§ Exercise requirements: Show every line in the material below in which the string "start" appears.

══ Raw data

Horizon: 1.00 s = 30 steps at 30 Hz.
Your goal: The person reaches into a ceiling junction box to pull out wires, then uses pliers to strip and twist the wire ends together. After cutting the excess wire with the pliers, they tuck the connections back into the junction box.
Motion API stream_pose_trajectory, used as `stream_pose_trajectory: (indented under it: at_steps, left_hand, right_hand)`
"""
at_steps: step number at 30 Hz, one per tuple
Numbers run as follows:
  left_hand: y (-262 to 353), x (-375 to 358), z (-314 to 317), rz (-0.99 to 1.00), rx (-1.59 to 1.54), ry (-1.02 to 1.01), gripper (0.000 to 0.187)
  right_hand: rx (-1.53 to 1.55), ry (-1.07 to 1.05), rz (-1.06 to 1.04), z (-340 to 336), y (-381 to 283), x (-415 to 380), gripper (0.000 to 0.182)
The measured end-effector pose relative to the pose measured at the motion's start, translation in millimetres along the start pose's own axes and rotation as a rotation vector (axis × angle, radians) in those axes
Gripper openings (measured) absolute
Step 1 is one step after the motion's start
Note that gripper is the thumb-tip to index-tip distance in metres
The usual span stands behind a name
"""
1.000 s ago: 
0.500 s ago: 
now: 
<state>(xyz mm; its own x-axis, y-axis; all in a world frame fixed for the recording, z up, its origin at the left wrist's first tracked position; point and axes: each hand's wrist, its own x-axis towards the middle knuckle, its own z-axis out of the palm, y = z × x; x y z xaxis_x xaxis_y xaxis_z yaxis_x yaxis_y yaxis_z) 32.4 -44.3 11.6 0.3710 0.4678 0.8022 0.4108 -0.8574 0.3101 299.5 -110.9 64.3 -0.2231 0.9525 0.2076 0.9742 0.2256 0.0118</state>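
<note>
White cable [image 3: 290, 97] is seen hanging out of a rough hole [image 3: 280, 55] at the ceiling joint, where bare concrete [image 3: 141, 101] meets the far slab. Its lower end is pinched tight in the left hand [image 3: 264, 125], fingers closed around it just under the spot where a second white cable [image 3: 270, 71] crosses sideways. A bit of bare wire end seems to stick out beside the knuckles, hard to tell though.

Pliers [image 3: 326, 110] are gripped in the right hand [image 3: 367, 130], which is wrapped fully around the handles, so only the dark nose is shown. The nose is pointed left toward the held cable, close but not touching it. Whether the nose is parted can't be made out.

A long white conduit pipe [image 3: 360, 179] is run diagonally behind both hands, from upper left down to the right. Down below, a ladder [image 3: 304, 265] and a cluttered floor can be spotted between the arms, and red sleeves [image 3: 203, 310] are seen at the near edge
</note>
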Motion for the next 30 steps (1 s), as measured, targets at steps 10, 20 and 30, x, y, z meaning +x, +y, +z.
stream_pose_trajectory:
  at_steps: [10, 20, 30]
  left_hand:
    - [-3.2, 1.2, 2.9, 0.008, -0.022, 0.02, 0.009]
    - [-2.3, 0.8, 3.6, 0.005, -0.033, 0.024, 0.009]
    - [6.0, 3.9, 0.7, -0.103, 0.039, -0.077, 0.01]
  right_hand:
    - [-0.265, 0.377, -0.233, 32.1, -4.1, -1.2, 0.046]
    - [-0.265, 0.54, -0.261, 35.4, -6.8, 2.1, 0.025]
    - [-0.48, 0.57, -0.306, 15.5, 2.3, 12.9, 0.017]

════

§ Solution for this task:
The measured end-effector pose relative to the pose measured at the motion's start, translation in millimetres along the start pose's own axes and rotation as a rotation vector (axis × angle, radians) in those axes
Step 1 is one step after the motion's start

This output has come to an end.